▶ WHAT THIS TASK INVOLVES
Skip the images and return the records below exactly.

EXTRACTED ENTRIES START

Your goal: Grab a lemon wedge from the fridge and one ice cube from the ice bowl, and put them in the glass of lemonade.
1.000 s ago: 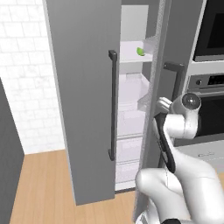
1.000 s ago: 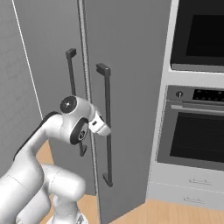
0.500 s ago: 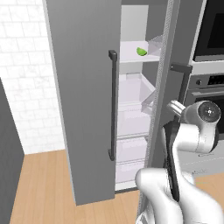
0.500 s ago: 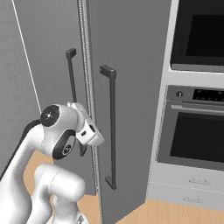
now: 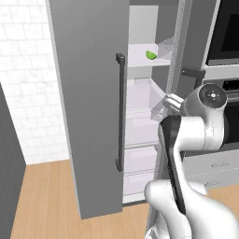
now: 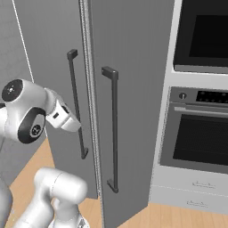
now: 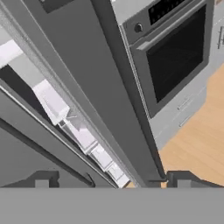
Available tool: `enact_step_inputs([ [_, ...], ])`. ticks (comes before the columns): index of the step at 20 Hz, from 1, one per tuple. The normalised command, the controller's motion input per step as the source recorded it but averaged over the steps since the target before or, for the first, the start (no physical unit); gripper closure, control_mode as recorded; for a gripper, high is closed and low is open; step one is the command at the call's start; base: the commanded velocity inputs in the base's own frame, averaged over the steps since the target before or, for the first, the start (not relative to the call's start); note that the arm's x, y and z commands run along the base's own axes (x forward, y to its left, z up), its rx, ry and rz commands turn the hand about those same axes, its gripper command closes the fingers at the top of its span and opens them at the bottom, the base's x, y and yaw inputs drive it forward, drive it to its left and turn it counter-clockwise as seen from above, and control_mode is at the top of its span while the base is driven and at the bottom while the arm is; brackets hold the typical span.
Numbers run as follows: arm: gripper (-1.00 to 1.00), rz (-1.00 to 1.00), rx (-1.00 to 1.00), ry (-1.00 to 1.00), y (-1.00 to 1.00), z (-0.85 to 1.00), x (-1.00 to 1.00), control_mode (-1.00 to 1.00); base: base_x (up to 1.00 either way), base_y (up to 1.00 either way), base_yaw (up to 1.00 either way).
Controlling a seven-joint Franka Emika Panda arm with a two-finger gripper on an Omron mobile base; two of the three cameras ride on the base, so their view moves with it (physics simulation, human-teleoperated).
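Left base view: tall grey two-door fridge [image 5: 88, 107] ajar, small lime-green lemon wedge [image 5: 151, 55] upper centre on white shelf [image 5: 140, 60]; tool [image 7: 113, 180] spread wide, empty.

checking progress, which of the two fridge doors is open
The left fridge door is swung open, showing the shelves and the lemon wedge. The right fridge door is closed.
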Motion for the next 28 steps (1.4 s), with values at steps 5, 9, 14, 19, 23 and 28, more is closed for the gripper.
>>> enact_step_inputs([
  [5, -1.00, -0.16, -0.28, 0.18, 0.61, -0.07, 0.99, -1.00, 0.00, 0.00, 0.00],
  [9, -1.00, -0.24, -0.34, 0.14, 0.24, -0.20, 1.00, -1.00, 0.00, 0.00, 0.00],
  [14, -1.00, -0.26, -0.25, 0.07, 0.00, -0.02, 0.31, -1.00, 0.00, 0.00, 0.00],
  [19, -1.00, -0.27, -0.19, 0.18, 0.00, 0.01, 0.41, -1.00, 0.00, 0.00, 0.00],
  [23, -1.00, -0.19, -0.08, -0.09, 0.00, -0.10, 0.04, -1.00, 0.00, 0.00, 0.00],
  [28, -1.00, -0.04, -0.06, -0.03, 0.00, 0.00, 0.27, -1.00, 0.00, 0.00, 0.00],
])
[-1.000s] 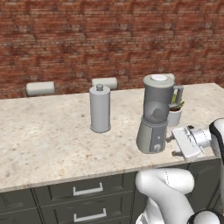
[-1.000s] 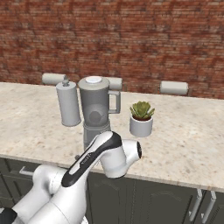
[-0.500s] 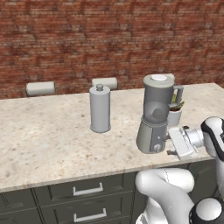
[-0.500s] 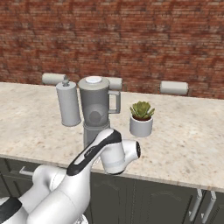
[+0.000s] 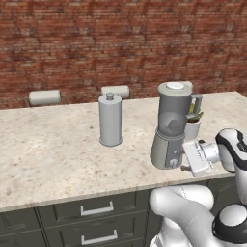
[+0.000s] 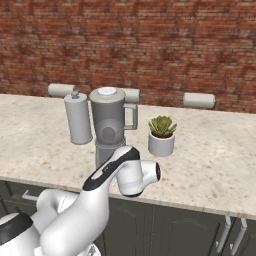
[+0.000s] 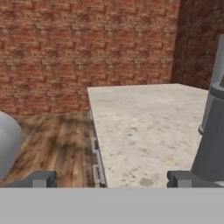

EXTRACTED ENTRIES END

▶ EXERCISE RESULT
Your goal: Grab a lemon wedge from the fridge and one ice cube from the ice bowl, and put them in the glass of lemonade.
1.000 s ago: 
1.000 s ago: 
0.500 s ago: 
0.500 s ago: 
now: 
now: 
now: 
Available tool: `enact_step_inputs([ [_, ...], ])`. ticks (comes before the columns): index of the step at 20 Hz, from 1, one per tuple. The normalised command, the controller's motion input per step as the source recorded it but averaged over the steps since the target before or, for the first, the start (no physical unit); gripper closure, control_mode as recorded; for a gripper, high is closed and low is open; step one is the command at the call's start; base: the commanded velocity inputs in the base's own frame, averaged over the steps since the target before or, for the first, the start (not relative to the call's start); note that the arm's x, y and z commands run along the base's own axes (x forward, y to its left, z up), its rx, ry and rz commands turn the hand about those same axes, its gripper command closes the fingers at the top of its span and opens them at the bottom, the base's x, y and yaw inputs drive it forward, drive it to its left and turn it counter-clockwise as seen from above, and control_mode is at the top of its span while the base is driven and at the bottom while the arm is; brackets hold the typical span.
Numbers run as follows: arm: gripper (-1.00 to 1.00), rz (-1.00 to 1.00), rx (-1.00 to 1.00), ry (-1.00 to 1.00), y (-1.00 to 1.00), z (-0.85 to 1.00), x (-1.00 to 1.00), control_mode (-1.00 to 1.00); base: base_x (up to 1.00 either way), base_y (up to 1.00 either way), base_yaw (up to 1.00 either way).
Controlling a seven-joint Franka Emika Panda arm with a two-finger gripper on an Omron mobile base; two of the three cameras ride on the base, so their view moves with it (physics simulation, human-teleoperated).
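Left base view: tall grey two-door fridge [image 5: 88, 107] ajar, small lime-green lemon wedge [image 5: 151, 55] upper centre on white shelf [image 5: 140, 60]; tool [image 7: 113, 180] spread wide, empty.

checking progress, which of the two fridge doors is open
The left fridge door is swung open, showing the shelves and the lemon wedge. The right fridge door is closed.
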Motion for the next 28 steps (1.4 s), with values at steps 5, 9, 14, 19, 23 and 28, more is closed for the gripper.
>>> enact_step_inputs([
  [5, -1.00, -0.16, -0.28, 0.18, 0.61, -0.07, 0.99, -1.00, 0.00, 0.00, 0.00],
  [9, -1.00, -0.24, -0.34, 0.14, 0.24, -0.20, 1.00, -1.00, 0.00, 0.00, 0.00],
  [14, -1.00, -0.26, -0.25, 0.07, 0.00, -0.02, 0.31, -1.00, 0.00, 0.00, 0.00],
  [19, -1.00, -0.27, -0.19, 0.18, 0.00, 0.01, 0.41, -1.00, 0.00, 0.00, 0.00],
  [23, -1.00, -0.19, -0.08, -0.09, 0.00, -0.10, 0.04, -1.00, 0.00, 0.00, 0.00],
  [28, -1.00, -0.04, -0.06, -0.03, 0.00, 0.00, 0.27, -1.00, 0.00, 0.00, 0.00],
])
[-1.000s] 
[-1.000s] 
[-0.500s] 
[-0.500s] 
[+0.000s] 
[+0.000s] 
[+0.000s] 

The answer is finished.